◆ WHAT TO PRODUCE ◆
In the listing below, locate the line containing "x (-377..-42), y" and the line containing "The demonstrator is". Output both of them and every line between, exactly as written, and nothing more.

◆ COLLECTED DATA ◆
-- -- --

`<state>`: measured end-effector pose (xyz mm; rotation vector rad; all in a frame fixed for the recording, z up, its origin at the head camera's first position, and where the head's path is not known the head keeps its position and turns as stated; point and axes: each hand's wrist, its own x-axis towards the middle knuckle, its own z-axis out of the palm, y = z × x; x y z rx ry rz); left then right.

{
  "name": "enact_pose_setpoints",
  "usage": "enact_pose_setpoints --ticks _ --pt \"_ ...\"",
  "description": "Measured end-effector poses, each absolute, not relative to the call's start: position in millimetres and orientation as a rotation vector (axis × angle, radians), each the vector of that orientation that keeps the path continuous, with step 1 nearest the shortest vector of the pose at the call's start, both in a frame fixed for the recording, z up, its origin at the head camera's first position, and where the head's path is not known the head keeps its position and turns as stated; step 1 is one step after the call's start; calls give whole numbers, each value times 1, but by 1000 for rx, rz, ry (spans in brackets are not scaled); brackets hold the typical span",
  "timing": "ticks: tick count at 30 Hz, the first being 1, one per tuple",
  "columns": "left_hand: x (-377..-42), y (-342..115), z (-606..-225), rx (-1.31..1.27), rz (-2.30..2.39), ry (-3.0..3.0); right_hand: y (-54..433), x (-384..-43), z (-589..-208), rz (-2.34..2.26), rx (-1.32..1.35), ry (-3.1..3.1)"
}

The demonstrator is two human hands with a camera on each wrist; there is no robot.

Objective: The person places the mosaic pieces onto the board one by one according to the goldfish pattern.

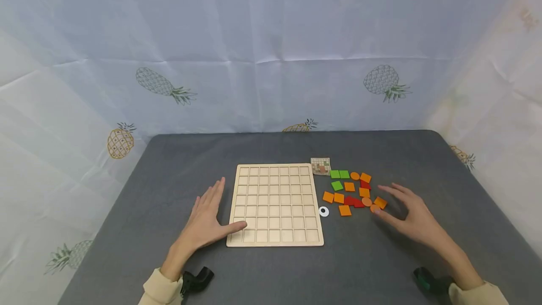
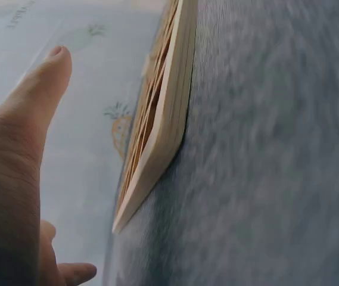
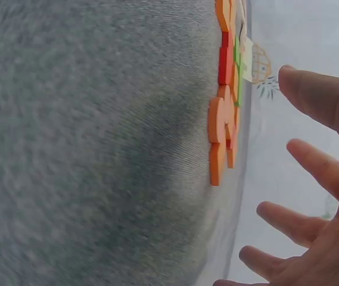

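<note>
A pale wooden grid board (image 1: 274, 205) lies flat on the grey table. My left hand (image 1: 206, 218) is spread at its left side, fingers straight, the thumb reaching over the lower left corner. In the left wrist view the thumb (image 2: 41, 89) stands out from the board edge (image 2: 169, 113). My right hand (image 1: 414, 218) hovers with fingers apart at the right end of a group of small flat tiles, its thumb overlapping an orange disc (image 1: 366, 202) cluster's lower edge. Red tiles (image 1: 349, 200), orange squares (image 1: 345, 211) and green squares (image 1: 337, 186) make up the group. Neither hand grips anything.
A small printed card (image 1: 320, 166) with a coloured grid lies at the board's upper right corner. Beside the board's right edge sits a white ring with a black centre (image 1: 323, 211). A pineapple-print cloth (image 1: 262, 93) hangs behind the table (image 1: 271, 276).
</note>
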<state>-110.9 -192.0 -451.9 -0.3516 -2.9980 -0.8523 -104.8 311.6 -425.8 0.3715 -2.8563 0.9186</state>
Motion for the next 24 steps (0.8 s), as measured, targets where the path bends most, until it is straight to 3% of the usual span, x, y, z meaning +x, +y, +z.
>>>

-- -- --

◆ REPLY ◆
  "columns": "left_hand: x (-377..-42), y (-342..115), z (-606..-225), rx (-1.31..1.27), rz (-2.30..2.39), ry (-3.0..3.0); right_hand: y (-54..433), x (-384..-43), z (-589..-208), rz (-2.34..2.26), rx (-1.32..1.35), ry (-3.1..3.1)"
}

The demonstrator is two human hands with a camera on each wrist; there is no robot.

Nothing further remains in the output.